Here the job is to transcribe the data verbatim while leaving each picture out.

----

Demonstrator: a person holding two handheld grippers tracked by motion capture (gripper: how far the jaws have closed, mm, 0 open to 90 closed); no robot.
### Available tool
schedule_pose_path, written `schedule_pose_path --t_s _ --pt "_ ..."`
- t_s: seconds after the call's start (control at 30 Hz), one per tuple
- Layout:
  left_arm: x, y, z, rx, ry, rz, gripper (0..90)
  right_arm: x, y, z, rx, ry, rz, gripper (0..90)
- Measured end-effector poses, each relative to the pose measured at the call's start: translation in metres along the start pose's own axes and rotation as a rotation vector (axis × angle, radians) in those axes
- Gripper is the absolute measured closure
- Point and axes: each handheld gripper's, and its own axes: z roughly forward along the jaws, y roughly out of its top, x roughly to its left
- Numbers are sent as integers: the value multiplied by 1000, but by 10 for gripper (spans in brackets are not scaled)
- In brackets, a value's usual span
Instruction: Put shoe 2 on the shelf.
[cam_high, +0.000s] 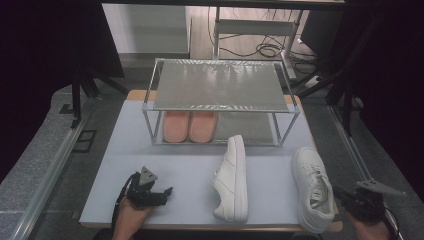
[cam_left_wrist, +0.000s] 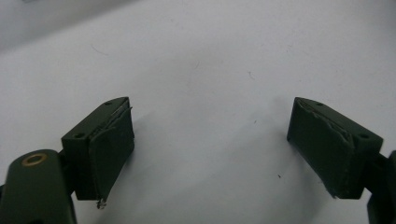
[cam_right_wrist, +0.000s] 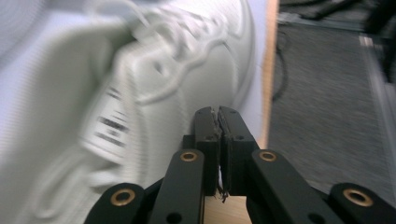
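White leather sneaker (cam_high: 314, 187) at counter's (cam_high: 185, 175) right edge, just ahead of right gripper (cam_right_wrist: 218, 114), pinched closed and empty; left gripper (cam_left_wrist: 210, 140) spread wide, holding nothing. Risk: nudged off edge by closed tips.

The gripper (cam_right_wrist: 219, 114), jaws pressed together with nothing between, sits lower centre; a blurred white sneaker (cam_right_wrist: 140, 84) fills the left, the bench (cam_right_wrist: 271, 70) edge just right.
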Motion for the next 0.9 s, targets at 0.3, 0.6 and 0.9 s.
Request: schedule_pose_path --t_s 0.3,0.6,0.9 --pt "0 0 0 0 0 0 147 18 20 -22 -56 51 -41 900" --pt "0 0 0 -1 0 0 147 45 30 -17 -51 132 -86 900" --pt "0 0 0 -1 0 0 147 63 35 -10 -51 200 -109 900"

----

#### Written solution:
Demonstrator: a person holding two handheld grippers tracked by motion capture (gripper: how far the jaws have closed, mm, 0 open to 90 closed); no robot.
### Available tool
schedule_pose_path, written `schedule_pose_path --t_s _ --pt "_ ..."`
- t_s: seconds after the call's start (control at 30 Hz), one per tuple
- Layout:
  left_arm: x, y, z, rx, ry, rz, gripper (0..90)
  right_arm: x, y, z, rx, ry, rz, gripper (0..90)
- Measured end-effector poses, each relative to the pose measured at the call's start: translation in metres along the start pose's own axes and rotation as a rotation vector (axis × angle, radians) in those axes
- Gripper is the absolute measured closure
- Point and axes: each handheld gripper's, and its own axes: z roughly forward along the jaws, y roughly out of its top, x roughly to its left
- Numbers are sent as integers: the value multiplied by 1000, but by 10 for gripper (spans in brackets are not scaled)
- In brackets, a value's usual span
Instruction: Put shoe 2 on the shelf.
[cam_high, +0.000s] 
[cam_left_wrist, +0.000s] 
[cam_right_wrist, +0.000s] 
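White leather sneaker (cam_high: 314, 187) at counter's (cam_high: 185, 175) right edge, just ahead of right gripper (cam_right_wrist: 218, 114), pinched closed and empty; left gripper (cam_left_wrist: 210, 140) spread wide, holding nothing. Risk: nudged off edge by closed tips.

The gripper (cam_right_wrist: 219, 114), jaws pressed together with nothing between, sits lower centre; a blurred white sneaker (cam_right_wrist: 140, 84) fills the left, the bench (cam_right_wrist: 271, 70) edge just right.
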Motion for the next 0.9 s, targets at 0.3, 0.6 and 0.9 s.
Request: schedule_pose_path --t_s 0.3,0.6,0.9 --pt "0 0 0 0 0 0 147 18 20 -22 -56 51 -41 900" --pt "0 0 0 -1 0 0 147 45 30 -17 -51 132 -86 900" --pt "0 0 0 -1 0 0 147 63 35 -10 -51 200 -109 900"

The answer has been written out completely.